# [Assigned task]
For the word "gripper", count the lines of the data that include it and give only the total.

* * *

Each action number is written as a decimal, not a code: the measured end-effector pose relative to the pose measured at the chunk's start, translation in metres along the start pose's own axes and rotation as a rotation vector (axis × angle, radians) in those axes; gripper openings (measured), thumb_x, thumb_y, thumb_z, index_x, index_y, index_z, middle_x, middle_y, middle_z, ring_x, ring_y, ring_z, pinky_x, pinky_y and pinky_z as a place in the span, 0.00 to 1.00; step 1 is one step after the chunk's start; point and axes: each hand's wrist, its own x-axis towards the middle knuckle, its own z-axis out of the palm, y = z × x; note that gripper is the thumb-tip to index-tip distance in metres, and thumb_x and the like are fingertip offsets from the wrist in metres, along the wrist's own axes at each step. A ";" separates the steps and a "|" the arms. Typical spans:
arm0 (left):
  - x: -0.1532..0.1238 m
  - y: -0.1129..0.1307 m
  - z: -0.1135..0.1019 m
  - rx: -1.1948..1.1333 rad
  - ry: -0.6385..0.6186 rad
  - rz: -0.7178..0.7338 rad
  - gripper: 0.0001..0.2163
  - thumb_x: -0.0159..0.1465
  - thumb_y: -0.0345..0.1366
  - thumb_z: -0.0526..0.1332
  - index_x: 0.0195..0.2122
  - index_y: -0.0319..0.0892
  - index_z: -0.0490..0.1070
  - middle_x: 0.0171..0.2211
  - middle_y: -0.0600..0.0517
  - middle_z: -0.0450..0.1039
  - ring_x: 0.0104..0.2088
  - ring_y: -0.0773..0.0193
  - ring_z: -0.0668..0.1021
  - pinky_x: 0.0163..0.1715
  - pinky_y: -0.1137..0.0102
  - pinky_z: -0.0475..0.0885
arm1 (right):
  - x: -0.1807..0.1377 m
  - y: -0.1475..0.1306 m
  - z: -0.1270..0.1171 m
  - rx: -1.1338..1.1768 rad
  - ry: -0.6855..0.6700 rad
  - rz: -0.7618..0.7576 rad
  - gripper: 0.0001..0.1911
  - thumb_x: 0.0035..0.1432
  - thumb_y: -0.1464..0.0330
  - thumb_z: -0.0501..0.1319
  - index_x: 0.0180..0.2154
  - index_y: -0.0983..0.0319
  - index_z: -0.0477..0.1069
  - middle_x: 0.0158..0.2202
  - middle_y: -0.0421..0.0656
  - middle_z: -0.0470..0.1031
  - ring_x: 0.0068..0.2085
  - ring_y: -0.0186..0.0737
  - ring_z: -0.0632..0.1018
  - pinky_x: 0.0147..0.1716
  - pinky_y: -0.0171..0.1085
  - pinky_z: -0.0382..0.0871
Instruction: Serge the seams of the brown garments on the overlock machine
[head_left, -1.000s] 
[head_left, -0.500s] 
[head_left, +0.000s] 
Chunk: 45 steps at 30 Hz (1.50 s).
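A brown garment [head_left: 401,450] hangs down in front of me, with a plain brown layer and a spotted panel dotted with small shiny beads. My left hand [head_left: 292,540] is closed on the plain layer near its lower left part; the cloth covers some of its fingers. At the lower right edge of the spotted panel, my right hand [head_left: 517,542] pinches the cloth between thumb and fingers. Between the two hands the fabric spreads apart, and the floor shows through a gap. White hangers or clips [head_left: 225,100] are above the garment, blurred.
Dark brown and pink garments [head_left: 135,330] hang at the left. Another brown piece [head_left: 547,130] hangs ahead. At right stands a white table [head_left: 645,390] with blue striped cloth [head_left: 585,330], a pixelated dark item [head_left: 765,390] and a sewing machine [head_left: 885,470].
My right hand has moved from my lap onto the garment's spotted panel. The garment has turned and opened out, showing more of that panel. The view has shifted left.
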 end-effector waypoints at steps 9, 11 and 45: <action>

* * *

# [Answer]
3